■ PROBLEM DETAILS ■
Copy the data exactly as it appears, and do not include any pictures.

■ Recorded data ■
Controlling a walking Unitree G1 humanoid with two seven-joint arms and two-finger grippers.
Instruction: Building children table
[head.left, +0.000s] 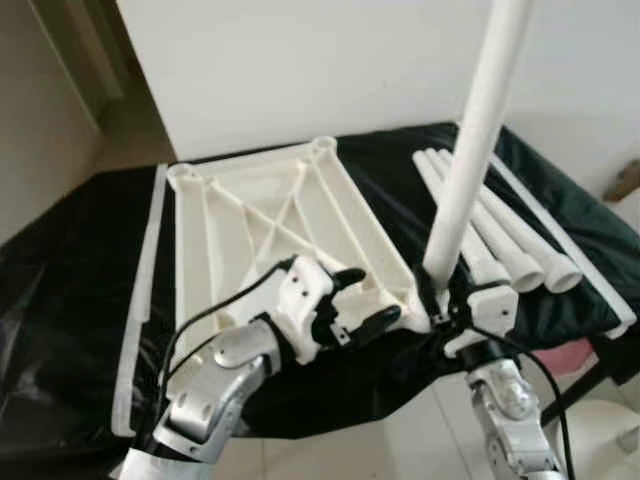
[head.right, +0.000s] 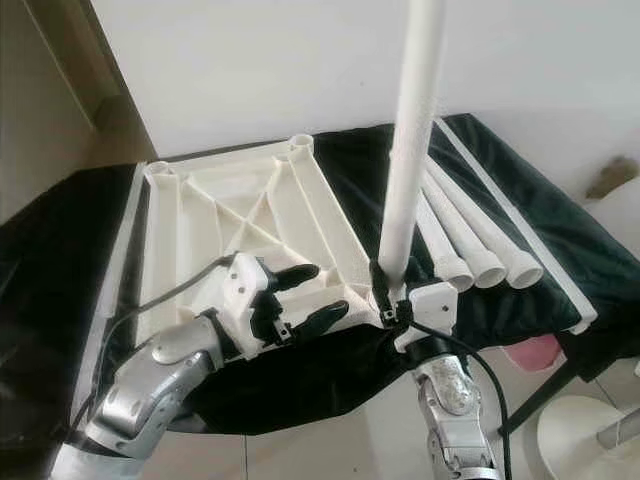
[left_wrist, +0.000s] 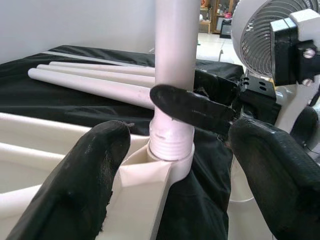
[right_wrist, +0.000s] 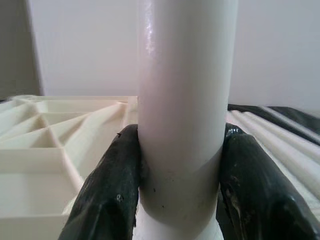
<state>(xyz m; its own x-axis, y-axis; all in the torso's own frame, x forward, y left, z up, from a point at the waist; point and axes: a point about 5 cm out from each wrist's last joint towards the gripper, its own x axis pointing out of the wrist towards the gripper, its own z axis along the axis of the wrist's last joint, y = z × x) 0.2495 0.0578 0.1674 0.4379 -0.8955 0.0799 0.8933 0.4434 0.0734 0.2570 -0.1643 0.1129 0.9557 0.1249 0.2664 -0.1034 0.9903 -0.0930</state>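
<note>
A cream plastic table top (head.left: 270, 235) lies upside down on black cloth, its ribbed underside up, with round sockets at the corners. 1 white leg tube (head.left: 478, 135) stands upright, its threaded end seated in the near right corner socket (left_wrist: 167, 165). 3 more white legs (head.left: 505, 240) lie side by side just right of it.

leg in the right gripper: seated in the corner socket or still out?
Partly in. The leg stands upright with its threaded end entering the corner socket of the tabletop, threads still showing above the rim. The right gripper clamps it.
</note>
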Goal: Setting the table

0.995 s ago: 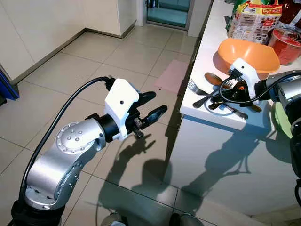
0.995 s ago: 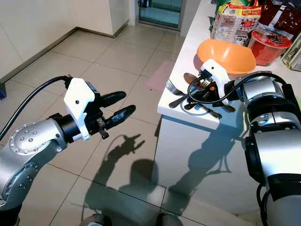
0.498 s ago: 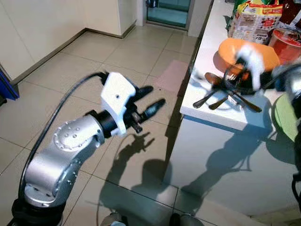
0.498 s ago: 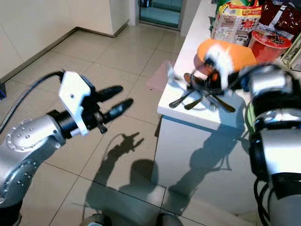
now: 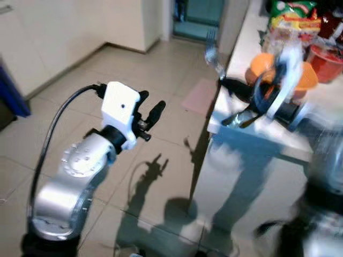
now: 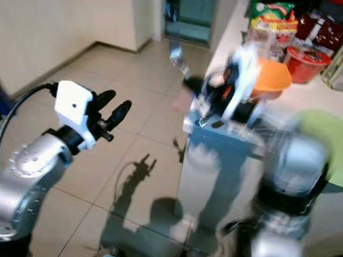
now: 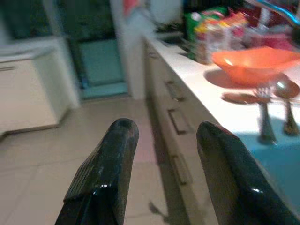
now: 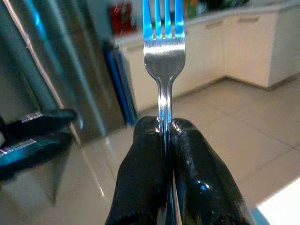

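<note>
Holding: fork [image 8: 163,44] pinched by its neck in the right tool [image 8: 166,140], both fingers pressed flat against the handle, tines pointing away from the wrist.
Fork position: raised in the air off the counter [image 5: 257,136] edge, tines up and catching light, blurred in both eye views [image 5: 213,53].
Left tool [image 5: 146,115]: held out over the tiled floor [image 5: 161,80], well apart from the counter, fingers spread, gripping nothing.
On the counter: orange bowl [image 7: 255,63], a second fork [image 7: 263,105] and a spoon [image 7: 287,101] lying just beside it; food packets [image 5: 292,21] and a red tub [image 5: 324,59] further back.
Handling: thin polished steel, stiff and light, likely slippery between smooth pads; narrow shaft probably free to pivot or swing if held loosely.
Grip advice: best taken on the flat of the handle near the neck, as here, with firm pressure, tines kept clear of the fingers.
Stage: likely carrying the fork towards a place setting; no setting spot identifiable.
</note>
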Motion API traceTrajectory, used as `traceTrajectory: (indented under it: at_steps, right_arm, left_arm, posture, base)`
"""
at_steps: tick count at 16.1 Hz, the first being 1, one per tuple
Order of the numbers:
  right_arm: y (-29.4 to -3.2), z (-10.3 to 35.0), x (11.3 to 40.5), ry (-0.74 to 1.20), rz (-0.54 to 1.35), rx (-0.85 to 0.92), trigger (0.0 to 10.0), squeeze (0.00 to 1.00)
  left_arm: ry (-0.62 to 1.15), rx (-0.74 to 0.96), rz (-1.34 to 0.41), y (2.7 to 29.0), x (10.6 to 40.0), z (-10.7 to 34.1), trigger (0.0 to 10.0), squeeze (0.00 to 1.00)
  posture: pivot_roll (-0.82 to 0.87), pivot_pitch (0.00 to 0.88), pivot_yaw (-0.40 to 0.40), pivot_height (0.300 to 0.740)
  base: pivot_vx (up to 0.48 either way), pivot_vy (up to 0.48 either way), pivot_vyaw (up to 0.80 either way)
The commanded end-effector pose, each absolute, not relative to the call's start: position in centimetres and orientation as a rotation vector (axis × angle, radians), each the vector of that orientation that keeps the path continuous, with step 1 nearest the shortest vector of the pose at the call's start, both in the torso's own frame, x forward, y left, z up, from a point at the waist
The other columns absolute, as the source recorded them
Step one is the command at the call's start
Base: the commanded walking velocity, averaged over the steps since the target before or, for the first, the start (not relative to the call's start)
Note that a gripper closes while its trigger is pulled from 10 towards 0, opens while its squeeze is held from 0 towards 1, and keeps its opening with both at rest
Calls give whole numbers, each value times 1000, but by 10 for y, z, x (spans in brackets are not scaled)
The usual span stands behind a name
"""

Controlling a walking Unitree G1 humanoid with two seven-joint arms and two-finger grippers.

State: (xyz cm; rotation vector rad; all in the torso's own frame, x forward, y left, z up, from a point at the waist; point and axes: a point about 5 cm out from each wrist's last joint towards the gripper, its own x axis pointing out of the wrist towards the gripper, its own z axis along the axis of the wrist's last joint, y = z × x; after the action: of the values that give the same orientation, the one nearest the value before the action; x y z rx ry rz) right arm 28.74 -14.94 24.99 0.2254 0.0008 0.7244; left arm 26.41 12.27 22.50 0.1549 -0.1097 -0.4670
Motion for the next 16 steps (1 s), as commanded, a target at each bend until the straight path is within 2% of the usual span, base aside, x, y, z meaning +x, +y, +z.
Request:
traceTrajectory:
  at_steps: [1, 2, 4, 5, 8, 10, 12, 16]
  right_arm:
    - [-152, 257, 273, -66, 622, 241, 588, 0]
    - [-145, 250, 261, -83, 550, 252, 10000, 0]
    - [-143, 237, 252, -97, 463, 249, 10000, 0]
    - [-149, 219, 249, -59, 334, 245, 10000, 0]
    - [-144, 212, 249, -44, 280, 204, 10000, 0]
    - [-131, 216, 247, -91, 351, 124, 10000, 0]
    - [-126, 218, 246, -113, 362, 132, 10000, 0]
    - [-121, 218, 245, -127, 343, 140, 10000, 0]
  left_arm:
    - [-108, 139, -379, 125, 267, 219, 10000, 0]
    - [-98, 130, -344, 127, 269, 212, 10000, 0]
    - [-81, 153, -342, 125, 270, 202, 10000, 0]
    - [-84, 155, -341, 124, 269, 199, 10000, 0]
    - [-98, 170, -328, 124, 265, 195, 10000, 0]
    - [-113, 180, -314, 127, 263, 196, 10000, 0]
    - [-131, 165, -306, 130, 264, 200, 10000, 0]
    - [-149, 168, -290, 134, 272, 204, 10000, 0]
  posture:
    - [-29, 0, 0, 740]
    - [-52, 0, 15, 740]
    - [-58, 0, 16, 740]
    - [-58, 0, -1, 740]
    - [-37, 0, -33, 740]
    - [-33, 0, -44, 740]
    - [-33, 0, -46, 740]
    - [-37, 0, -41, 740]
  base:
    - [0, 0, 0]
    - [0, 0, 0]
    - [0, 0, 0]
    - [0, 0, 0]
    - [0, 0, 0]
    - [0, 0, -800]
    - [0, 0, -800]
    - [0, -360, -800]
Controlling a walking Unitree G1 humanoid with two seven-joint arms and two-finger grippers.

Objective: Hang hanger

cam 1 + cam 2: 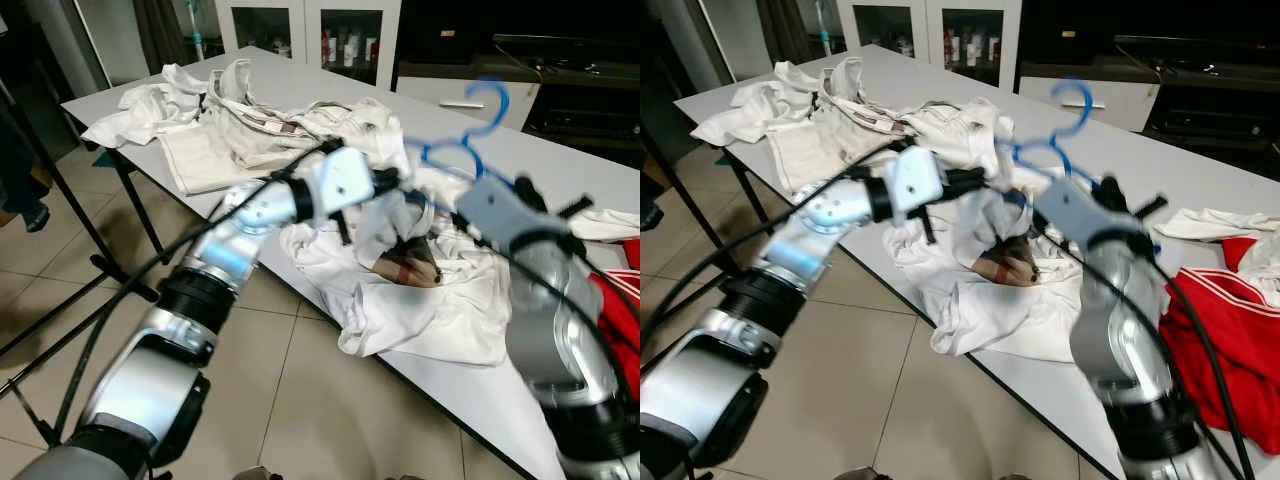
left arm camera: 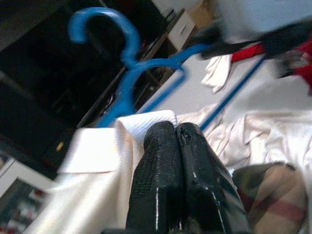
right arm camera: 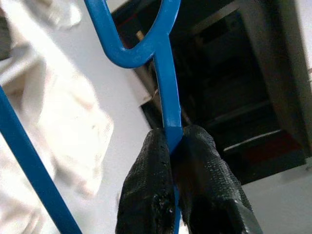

■ ANSWER TO THIS PROBLEM ■
Controlling a walking Unitree G1 humanoid with two seven-joint arms and two-finger grippers.
Instruction: Building children table
[head.left, +0.000s] 
[head.right, +0.000s] 
[left_wrist, +0.000s] 
[right_wrist, +0.000s] 
<state>(xyz m; its own x-axis, y-axis; all in the torso's own frame, x forward, y left, z up, from a point at the waist; point and axes: a point about 5 cm out from each wrist's last joint towards the gripper, its own x axis pointing out of the wrist towards the gripper, its own z axis along the axis of the wrist's last joint, y = z × x) 0.2495 0.0578 0.1674 0.4379 -0.8955 0.0799 0.8933 0.4434 0.0734 0.2570 -0.1643 0.1129 0.9557 0.1249 0.2664 -0.1034 0.9903 -0.0930</state>
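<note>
A cream plastic table top (head.left: 270, 235) lies upside down on black cloth, its ribbed underside up, with round sockets at the corners. 1 white leg tube (head.left: 478, 135) stands upright, its threaded end seated in the near right corner socket (left_wrist: 167, 165). 3 more white legs (head.left: 505, 240) lie side by side just right of it.

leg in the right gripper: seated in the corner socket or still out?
Partly in. The leg stands upright with its threaded end entering the corner socket of the tabletop, threads still showing above the rim. The right gripper clamps it.
</note>
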Goal: Setting the table

0.995 s ago: 
0.995 s ago: 
0.498 s ago: 
0.498 s ago: 
now: 
now: 
now: 
now: 

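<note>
Holding: fork [image 8: 163,44] pinched by its neck in the right tool [image 8: 166,140], both fingers pressed flat against the handle, tines pointing away from the wrist.
Fork position: raised in the air off the counter [image 5: 257,136] edge, tines up and catching light, blurred in both eye views [image 5: 213,53].
Left tool [image 5: 146,115]: held out over the tiled floor [image 5: 161,80], well apart from the counter, fingers spread, gripping nothing.
On the counter: orange bowl [image 7: 255,63], a second fork [image 7: 263,105] and a spoon [image 7: 287,101] lying just beside it; food packets [image 5: 292,21] and a red tub [image 5: 324,59] further back.
Handling: thin polished steel, stiff and light, likely slippery between smooth pads; narrow shaft probably free to pivot or swing if held loosely.
Grip advice: best taken on the flat of the handle near the neck, as here, with firm pressure, tines kept clear of the fingers.
Stage: likely carrying the fork towards a place setting; no setting spot identifiable.
</note>
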Motion API traceTrajectory, used as `traceTrajectory: (indented under it: at_steps, right_arm, left_arm, posture, base)`
"""
at_steps: tick count at 16.1 Hz, the first being 1, one per tuple
Order of the numbers:
  right_arm: y (-29.4 to -3.2), z (-10.3 to 35.0), x (11.3 to 40.5), ry (-0.74 to 1.20), rz (-0.54 to 1.35), rx (-0.85 to 0.92), trigger (0.0 to 10.0), squeeze (0.00 to 1.00)
  left_arm: ry (-0.62 to 1.15), rx (-0.74 to 0.96), rz (-1.34 to 0.41), y (2.7 to 29.0), x (10.6 to 40.0), z (-10.7 to 34.1), trigger (0.0 to 10.0), squeeze (0.00 to 1.00)
  posture: pivot_roll (-0.82 to 0.87), pivot_pitch (0.00 to 0.88), pivot_yaw (-0.40 to 0.40), pivot_height (0.300 to 0.740)
  base: pivot_vx (up to 0.48 either way), pivot_vy (up to 0.48 either way), pivot_vyaw (up to 0.80 either way)
The commanded end-effector pose, each absolute, not relative to the call's start: position in centimetres and orientation as a rotation vector (axis × angle, radians), each the vector of that orientation that keeps the path continuous, with step 1 nearest the shortest vector of the pose at the call's start, both in the torso's own frame, x forward, y left, z up, from a point at the waist
The other columns absolute, as the source recorded them
Step one is the command at the call's start
Base: the commanded walking velocity, averaged over the steps since the target before or, for the first, the start (not relative to the call's start)
Note that a gripper closes while its trigger is pulled from 10 towards 0, opens while its squeeze is held from 0 towards 1, and keeps its opening with both at rest
Calls give whole numbers, each value times 1000, but by 10 for y, z, x (spans in brackets are not scaled)
The usual span stands behind a name
"""

Controlling a walking Unitree G1 humanoid with two seven-joint arms and two-finger grippers.

State: (xyz cm; rotation vector rad; all in the torso's own frame, x forward, y left, z up, from a point at the waist; point and axes: a point about 5 cm out from each wrist's last joint towards the gripper, its own x axis pointing out of the wrist towards the gripper, its own z axis along the axis of the wrist's last joint, y = z × x; after the action: of the values that give the same orientation, the one nearest the value before the action; x y z rx ry rz) right arm 28.74 -14.94 24.99 0.2254 0.0008 0.7244; left arm 26.41 12.27 22.50 0.1549 -0.1097 -0.4670
Motion for the next 16 steps (1 s), as commanded, a target at each bend until the straight path is within 2% of the usual span, base aside, x, y, z meaning +x, +y, +z.
Request:
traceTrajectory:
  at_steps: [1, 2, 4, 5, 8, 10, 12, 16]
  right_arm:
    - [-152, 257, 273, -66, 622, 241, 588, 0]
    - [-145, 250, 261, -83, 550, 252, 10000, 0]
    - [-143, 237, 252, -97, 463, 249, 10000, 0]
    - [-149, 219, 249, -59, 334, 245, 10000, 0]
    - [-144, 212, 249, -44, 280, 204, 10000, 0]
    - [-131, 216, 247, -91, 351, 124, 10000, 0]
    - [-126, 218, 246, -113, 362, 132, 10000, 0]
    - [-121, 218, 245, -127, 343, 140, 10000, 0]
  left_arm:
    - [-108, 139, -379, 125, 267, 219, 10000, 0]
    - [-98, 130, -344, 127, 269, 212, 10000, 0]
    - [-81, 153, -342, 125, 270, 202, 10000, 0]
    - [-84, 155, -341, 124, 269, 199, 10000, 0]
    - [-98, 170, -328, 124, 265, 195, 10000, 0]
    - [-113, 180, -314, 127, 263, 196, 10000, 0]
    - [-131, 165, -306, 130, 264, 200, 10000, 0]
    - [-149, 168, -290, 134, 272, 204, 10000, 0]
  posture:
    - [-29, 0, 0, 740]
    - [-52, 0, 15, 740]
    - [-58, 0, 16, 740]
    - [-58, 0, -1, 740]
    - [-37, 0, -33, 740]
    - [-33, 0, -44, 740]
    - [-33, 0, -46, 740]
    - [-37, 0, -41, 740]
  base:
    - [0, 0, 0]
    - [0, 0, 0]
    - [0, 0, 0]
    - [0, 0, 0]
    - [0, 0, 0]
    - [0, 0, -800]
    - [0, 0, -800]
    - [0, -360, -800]
Controlling a walking Unitree G1 humanoid with two seven-joint arms and two-finger grippers.

Objective: Hang hanger

cam 1 + cam 2: 
left arm camera: 
right arm camera: 

That finishes the output for this exercise.